Fig. 2. Performance evaluation and in vitro pVNT experimental data validation.

a Model performance comparison for the classification of ACE2 and antibody binding specificity across different algorithms. Including our model, augmented Potts model, eUniRep model, gUniRep model, CNN, RNN, LSTM, linear regression, SVM, and random forest. The details of model implementation are given in Methods and performance metrics were calculated according to the equations provided in the Methods. b Validation of the predicted immune escape potential using the class 4 monoclonal antibody-based pVNT assay data (Antibody 10–40). The x axis indicates the model predicted variant escape potential, while the y axis is the log fold change of the VOCs compared with the wild type.

Fig. 3. Multi-task model captures the antigenic evolutionary potential.
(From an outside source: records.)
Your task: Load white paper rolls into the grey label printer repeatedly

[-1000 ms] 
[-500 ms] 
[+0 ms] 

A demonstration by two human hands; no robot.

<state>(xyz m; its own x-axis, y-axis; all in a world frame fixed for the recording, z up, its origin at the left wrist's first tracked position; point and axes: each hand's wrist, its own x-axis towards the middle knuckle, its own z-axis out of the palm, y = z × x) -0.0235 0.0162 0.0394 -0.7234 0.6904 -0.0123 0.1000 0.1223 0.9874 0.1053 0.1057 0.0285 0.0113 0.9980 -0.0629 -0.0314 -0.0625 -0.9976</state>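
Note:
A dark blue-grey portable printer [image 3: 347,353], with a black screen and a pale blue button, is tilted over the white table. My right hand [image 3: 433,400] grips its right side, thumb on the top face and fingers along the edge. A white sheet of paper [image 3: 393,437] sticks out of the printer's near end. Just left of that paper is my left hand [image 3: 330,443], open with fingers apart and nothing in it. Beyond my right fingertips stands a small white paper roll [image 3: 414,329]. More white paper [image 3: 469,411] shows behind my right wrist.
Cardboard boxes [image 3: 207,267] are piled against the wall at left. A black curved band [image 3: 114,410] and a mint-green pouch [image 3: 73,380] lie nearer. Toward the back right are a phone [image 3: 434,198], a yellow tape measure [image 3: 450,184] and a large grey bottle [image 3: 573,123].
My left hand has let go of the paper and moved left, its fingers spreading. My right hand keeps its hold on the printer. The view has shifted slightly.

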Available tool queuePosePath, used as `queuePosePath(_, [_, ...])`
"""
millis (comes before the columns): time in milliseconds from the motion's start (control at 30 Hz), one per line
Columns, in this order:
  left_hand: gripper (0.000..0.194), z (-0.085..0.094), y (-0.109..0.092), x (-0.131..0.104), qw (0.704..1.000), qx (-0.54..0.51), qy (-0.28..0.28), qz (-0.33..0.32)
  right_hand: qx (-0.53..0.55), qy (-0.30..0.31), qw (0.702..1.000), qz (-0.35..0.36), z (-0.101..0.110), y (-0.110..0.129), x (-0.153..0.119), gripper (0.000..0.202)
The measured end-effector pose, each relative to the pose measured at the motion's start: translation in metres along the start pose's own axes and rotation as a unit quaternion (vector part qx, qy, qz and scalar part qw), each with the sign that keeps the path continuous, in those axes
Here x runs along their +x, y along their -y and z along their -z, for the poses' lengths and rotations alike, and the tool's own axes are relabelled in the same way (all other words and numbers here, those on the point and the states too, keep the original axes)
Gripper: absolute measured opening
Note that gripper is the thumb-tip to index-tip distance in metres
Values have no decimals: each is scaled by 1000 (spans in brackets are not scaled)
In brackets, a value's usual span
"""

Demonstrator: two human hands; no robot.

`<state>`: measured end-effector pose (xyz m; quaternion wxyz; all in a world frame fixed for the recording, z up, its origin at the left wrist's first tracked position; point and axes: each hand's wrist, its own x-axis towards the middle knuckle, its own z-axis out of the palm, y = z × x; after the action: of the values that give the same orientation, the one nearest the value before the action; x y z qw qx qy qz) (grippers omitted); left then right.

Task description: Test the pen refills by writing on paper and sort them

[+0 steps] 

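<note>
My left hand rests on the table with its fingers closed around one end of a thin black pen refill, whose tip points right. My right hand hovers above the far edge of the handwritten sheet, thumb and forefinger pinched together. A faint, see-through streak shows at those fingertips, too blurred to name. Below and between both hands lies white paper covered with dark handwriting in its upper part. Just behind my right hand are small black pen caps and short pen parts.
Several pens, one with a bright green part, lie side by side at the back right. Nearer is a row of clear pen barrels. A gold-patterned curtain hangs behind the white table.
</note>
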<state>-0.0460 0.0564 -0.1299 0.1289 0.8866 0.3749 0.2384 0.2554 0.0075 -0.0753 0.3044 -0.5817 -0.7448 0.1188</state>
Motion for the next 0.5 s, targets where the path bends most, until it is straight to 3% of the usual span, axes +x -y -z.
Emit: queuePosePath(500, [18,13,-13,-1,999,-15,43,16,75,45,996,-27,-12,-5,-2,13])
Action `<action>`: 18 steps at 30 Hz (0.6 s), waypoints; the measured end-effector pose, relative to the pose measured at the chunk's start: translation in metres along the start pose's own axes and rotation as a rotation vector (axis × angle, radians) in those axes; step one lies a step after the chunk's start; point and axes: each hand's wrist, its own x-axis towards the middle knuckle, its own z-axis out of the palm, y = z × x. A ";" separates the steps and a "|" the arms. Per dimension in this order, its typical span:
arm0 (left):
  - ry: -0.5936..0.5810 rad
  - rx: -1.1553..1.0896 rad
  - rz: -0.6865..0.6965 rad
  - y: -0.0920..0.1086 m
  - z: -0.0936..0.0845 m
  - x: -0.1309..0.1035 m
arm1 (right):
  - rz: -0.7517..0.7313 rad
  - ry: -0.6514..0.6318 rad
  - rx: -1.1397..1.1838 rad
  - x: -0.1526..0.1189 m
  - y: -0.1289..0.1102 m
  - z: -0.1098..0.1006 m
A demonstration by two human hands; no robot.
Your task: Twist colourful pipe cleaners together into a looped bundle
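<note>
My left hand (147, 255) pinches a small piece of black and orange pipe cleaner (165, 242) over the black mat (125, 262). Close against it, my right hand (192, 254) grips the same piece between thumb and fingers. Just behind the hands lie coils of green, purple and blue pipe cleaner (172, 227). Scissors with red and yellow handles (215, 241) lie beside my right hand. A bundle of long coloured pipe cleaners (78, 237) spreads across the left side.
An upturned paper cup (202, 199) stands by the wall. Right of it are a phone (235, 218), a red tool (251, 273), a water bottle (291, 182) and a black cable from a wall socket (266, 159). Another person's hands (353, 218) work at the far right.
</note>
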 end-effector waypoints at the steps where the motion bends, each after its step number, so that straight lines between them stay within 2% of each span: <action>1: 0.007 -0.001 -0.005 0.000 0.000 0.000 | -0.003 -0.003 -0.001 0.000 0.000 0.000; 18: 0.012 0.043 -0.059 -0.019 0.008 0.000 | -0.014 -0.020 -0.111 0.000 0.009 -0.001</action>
a The landscape of SARS-COV-2 RBD variant sequences (obtained from GISAID), represented as a KNN-similarity graph (with the darker blue region represents less recent date, e.g., 2019, and yellow represents more recent date, e.g., 2022). The gray lines indicate graph edges, while the colored points are sequences with the known sampling time. The streamlines among the points show a visual correlation between model-predicted scores and the known sampling time. b Use the average score of our model to visualize the landscape. The landscape is colored by the model prediction score with darker colors represent lower scores and lighter colors represent higher scores. c Spearman correlation overtime for the model predictions, including the ACE2-binding score, immune escape potential, and the weighted average of the two in a time window of previous three months for each sampled date. (From February 2020 to February 2022) d Principal component analyses of the sequence’s representations from our model, colored by the escaping/binding ability towards COV2-2832, COV2-2165(class 1 antibody), COV2-2479, COV2-2500 (class 2 antibody), COV2-2096, COV2-2499 (class 3 antibody), COV2-2677, COV2-2094 (class 4 antibody) and ACE2.
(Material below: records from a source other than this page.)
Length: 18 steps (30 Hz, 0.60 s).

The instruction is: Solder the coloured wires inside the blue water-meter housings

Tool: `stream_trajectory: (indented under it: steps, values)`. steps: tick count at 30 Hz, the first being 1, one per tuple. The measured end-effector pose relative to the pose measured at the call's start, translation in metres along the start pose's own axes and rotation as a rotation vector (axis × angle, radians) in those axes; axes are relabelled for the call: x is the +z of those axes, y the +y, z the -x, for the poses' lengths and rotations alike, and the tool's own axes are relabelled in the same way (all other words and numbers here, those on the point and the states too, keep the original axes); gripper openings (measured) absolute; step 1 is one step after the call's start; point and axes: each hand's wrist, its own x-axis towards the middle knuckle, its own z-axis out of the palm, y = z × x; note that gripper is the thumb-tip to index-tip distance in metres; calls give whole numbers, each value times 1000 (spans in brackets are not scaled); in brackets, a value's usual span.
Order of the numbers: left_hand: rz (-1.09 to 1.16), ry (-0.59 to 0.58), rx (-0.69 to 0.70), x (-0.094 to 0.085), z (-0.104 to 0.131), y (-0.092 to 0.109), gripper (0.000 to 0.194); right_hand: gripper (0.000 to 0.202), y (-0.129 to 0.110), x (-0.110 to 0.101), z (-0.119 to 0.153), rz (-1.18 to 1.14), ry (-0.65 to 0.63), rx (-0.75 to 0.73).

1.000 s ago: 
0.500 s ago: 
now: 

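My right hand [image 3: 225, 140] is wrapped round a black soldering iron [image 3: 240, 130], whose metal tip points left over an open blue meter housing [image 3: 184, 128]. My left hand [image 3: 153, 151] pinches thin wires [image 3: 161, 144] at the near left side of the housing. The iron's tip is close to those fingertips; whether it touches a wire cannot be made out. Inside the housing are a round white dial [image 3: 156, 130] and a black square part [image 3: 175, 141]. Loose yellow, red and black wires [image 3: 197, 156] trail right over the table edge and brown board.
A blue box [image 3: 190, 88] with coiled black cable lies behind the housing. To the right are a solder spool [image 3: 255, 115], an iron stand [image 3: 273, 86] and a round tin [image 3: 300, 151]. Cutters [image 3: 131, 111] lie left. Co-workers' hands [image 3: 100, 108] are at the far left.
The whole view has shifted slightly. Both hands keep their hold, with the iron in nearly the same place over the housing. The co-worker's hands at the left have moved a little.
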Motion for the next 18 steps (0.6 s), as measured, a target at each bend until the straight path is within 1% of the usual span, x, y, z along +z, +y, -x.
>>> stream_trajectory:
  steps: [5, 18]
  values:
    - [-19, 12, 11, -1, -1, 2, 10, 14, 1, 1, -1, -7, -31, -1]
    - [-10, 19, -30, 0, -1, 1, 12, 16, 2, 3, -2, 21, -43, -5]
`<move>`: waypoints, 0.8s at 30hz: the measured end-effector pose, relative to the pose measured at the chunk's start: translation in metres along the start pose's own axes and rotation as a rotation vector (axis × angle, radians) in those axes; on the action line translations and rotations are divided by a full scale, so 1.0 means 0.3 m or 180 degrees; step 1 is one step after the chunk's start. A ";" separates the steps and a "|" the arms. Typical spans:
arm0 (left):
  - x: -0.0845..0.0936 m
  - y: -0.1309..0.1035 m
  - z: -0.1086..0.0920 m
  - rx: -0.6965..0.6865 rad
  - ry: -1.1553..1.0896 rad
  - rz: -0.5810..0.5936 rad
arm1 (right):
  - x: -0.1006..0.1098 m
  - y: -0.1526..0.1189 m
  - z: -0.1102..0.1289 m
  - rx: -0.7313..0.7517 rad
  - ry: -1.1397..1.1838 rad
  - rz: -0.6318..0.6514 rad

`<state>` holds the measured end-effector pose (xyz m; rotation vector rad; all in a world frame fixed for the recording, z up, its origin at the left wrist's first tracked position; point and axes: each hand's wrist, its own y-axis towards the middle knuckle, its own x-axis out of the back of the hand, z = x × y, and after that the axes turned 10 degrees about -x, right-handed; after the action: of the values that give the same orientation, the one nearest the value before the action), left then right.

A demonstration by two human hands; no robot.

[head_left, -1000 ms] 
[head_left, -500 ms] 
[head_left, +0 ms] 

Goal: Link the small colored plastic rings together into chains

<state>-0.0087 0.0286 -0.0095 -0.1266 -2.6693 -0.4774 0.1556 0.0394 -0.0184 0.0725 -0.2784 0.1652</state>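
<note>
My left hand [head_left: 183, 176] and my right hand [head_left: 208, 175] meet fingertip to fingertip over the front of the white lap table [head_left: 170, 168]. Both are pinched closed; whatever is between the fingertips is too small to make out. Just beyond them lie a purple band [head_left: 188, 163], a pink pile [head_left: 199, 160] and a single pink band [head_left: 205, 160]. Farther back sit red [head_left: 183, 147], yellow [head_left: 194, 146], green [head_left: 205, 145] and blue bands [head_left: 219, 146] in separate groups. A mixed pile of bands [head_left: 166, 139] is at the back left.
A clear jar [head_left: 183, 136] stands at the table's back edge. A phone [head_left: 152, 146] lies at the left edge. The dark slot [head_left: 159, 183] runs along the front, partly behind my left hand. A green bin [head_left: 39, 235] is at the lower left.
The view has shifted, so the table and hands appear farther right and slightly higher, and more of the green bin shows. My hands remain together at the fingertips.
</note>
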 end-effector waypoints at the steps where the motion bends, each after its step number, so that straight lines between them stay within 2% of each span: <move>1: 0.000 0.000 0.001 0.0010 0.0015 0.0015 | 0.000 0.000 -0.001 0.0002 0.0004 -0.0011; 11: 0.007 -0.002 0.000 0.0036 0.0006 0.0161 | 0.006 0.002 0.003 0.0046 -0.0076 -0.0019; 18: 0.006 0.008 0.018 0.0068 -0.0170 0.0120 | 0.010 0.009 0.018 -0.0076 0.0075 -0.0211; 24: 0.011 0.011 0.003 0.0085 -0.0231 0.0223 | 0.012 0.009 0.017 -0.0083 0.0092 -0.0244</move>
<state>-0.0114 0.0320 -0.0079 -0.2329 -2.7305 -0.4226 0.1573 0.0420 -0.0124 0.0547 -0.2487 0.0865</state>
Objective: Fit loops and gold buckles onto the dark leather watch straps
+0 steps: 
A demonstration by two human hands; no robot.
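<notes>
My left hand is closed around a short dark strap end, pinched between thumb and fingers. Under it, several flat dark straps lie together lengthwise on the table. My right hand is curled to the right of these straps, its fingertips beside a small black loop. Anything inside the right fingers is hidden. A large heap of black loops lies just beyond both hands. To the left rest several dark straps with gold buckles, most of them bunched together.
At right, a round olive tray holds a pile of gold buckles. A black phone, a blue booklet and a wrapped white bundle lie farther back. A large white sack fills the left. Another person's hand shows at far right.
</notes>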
Fig. 4. Overview of the synthetic sequences.

a Distance-preserving multidimensional scaling plot illustrates synthetic sequences’ diversity compared to existing variants and deep mutagenesis sequences. A scale bar of three mutations is shown. b, c the differences between the initial sequences and the synthetic sequences. b The surface of the RBD protein, colored by the KL divergence between the initial sequences and the synthetic sequences. Colored outlines indicate the epitope structural footprint. c The top 50 sites with the highest KL divergence value are selected for visualizing the difference between the generated sequences and the existing sequences. Enriched amino acids are located on the positive side of the y axis and depleted amino acids are located on the negative side.
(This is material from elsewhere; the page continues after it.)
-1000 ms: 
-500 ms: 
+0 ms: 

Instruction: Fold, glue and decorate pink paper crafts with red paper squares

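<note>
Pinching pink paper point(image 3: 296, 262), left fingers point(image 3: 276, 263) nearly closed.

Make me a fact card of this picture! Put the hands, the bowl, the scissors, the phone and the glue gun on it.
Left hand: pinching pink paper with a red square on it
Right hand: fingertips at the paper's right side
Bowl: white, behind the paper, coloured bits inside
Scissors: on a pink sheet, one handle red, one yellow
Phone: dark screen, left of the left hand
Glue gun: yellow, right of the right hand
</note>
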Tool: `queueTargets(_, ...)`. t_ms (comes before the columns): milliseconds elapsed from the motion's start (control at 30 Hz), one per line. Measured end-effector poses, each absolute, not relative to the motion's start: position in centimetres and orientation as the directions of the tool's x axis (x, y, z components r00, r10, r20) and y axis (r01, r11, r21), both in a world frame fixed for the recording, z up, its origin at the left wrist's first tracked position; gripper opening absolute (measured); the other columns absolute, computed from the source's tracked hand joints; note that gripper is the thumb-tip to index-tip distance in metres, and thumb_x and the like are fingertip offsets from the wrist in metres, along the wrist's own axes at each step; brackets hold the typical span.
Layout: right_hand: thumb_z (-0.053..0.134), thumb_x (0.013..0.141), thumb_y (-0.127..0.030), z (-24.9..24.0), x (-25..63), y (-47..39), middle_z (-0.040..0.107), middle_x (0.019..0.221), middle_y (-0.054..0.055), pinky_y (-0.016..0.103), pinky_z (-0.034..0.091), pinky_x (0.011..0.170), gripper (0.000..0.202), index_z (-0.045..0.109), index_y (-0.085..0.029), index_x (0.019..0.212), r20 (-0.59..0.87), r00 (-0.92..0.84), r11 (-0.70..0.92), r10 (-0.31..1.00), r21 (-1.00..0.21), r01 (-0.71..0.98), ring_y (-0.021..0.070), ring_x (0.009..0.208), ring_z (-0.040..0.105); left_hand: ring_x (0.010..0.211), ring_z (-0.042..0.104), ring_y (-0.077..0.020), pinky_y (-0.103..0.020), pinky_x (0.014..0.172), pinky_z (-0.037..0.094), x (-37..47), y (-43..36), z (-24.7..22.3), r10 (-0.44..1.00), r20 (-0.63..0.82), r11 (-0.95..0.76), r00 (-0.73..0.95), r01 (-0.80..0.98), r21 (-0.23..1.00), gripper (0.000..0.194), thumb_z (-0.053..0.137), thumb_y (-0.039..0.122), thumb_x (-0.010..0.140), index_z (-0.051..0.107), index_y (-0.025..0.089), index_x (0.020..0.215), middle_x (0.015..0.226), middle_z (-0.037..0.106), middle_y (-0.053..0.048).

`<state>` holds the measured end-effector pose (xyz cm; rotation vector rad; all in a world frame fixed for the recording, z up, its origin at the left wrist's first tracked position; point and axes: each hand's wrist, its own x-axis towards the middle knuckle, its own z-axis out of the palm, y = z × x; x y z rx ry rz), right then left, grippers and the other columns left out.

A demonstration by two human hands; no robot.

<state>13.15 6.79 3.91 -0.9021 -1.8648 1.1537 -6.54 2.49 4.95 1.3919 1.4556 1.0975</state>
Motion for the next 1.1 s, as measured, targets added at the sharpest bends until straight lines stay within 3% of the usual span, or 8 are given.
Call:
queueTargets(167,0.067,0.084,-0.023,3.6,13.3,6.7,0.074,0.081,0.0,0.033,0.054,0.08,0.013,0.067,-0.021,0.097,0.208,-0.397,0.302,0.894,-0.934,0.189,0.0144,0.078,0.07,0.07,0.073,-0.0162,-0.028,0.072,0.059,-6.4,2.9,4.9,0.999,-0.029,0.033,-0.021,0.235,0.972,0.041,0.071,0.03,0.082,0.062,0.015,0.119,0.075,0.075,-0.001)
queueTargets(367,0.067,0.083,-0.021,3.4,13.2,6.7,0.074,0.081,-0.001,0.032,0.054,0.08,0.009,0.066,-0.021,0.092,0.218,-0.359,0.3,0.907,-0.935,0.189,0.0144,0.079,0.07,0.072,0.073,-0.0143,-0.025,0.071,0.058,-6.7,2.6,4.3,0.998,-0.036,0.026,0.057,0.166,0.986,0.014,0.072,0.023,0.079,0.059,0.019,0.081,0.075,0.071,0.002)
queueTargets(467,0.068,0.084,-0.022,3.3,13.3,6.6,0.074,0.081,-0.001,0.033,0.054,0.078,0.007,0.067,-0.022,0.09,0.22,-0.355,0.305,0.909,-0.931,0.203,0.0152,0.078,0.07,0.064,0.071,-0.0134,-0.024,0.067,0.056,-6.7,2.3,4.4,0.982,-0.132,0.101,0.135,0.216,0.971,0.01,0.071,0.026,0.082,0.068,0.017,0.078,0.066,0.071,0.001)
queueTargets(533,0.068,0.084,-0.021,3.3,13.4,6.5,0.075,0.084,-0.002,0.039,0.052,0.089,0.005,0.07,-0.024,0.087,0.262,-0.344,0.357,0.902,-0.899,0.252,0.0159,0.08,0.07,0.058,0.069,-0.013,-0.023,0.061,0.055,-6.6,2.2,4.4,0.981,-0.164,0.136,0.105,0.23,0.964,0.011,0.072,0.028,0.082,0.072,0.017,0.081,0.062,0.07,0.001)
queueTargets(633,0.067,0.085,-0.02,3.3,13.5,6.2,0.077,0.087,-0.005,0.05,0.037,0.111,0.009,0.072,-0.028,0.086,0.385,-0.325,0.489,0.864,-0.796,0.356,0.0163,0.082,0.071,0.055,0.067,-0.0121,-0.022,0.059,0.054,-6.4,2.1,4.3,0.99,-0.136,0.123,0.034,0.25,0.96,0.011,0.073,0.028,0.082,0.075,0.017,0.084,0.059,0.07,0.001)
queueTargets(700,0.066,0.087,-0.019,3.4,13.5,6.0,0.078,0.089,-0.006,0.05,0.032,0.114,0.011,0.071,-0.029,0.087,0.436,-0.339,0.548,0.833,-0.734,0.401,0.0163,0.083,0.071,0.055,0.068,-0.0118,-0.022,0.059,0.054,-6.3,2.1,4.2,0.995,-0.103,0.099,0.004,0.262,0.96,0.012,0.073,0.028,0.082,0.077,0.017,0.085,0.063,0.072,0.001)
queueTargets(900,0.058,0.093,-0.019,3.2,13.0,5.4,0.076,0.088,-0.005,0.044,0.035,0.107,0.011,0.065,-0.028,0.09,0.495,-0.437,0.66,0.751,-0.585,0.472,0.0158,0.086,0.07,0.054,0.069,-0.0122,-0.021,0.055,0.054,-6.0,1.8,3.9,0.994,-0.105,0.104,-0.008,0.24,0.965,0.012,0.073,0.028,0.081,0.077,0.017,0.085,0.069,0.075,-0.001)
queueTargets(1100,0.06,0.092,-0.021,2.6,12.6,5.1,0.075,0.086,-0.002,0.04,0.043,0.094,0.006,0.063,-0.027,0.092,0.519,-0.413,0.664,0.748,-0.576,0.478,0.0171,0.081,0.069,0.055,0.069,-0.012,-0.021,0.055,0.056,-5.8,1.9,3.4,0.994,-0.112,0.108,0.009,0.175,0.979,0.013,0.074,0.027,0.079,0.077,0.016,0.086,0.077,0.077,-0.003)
Fig. 5. Epitope mutations confer RBD resistance to the binding of neutralizing mAbs.

HTRF-based binding assay of wild-type and mutant RBD proteins against two representative anti-RBD monoclonal antibodies from four classes, including COV2-2832 and COV2-2165 (class 1 antibody), COV2-2479 and COV2-2050 (class 2 antibody), COV2-2096 and COV2-2499 (class 3 antibody), as well as COV2-2094 and COV2-2677 (class 4 antibody). ∆F% values were calculated from raw data and fit into dose–response curves, and the IC₅₀ values were listed side by side. Data are presented as mean values ± standard deviation (n = 3 independent experiments). Source data are provided as a Source Data file.